Work to complete ::
The answer must be one number: how many lines below contain the word "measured".

*** Data shown ***

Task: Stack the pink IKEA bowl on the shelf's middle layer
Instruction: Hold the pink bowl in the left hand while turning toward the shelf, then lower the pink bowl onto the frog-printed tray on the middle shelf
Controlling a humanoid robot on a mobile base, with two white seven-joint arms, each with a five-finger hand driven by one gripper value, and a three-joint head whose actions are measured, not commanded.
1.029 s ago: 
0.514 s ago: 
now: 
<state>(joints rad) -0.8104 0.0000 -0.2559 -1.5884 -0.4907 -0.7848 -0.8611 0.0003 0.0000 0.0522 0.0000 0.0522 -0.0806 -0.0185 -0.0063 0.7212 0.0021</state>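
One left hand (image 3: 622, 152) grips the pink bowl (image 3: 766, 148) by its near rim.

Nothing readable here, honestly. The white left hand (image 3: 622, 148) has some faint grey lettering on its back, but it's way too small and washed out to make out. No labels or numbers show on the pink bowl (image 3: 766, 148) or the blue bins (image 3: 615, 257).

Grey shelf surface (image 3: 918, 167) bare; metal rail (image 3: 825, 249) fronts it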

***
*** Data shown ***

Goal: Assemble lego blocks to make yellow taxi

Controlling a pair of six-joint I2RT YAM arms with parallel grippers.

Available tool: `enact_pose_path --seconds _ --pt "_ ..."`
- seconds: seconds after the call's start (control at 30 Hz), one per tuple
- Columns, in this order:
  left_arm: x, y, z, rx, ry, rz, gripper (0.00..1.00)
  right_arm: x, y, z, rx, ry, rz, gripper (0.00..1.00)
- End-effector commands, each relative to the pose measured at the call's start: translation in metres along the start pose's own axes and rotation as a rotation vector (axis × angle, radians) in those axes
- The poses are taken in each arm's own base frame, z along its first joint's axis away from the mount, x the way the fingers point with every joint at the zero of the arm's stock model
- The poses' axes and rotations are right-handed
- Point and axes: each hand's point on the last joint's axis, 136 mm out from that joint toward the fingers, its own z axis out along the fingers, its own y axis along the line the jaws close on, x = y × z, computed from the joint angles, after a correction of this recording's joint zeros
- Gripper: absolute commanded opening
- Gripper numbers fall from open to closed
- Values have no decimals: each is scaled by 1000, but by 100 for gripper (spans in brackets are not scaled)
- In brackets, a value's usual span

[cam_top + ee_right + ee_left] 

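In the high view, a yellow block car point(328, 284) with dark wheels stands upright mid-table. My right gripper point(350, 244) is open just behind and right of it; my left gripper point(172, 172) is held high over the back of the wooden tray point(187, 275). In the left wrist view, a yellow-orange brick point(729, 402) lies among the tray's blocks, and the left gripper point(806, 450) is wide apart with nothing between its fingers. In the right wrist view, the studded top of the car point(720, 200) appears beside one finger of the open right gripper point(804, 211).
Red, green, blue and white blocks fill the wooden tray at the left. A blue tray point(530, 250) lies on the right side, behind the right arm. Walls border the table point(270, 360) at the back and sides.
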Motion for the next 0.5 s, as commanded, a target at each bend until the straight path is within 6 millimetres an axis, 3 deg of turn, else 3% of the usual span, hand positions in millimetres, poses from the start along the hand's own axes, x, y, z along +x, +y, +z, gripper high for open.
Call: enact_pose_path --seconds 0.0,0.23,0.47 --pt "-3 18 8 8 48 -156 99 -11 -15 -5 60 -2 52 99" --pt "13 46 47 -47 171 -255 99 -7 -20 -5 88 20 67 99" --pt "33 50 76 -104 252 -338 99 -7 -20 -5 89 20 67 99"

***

Solution below ::
2